- _EXERCISE BRIEF_
Each line of the data must be written out again verbatim; no image belongs in the copy.

- _DATASET EXCERPT_
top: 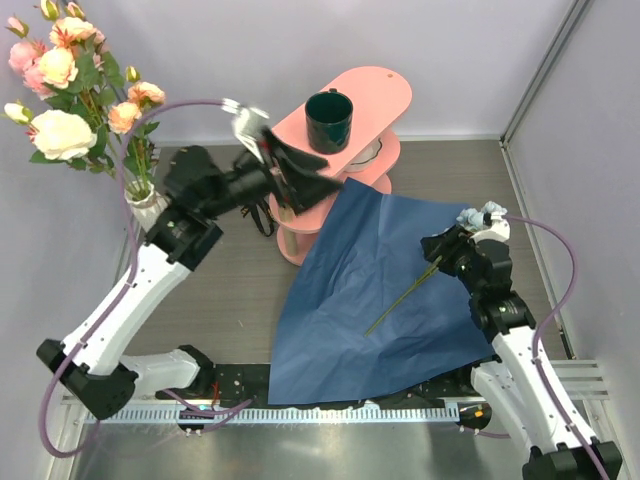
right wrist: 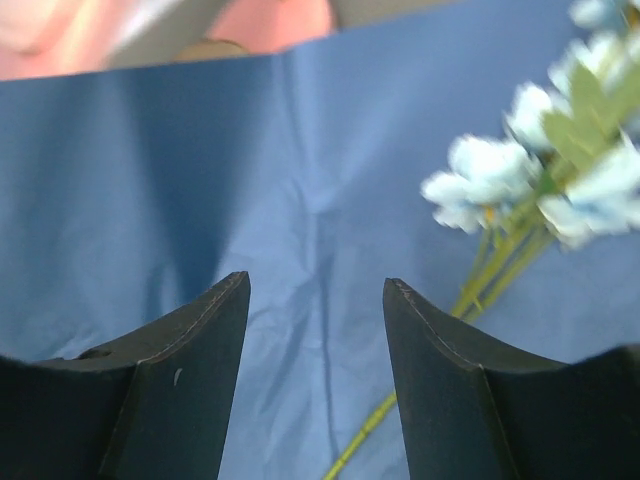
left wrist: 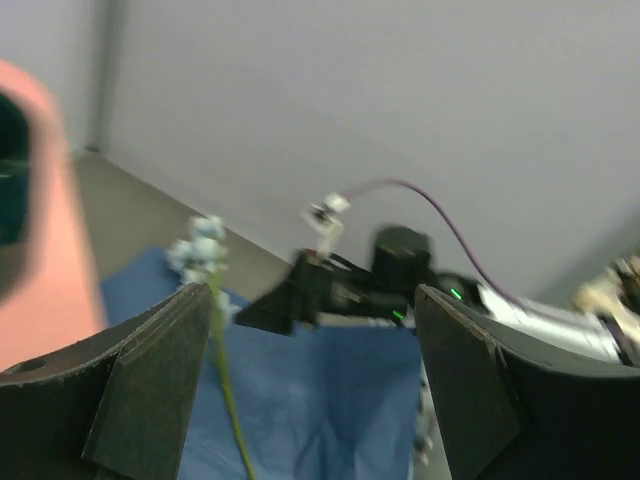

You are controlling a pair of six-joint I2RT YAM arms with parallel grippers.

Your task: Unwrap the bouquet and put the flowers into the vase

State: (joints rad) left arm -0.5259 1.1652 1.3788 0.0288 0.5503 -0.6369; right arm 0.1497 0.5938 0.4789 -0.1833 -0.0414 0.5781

- _YOUR SOLUTION_
top: 
right wrist: 
left wrist: 

You are controlling a pair of six-joint I2RT YAM arms with parallel grippers.

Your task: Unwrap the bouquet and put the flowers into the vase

State: (joints rad) left arm -0.5259 1.1652 1.3788 0.0288 0.5503 -0.6369; right arm 0.1497 0.5938 0.4789 -0.1833 -0.0414 0.5781

The exercise requires no further answer.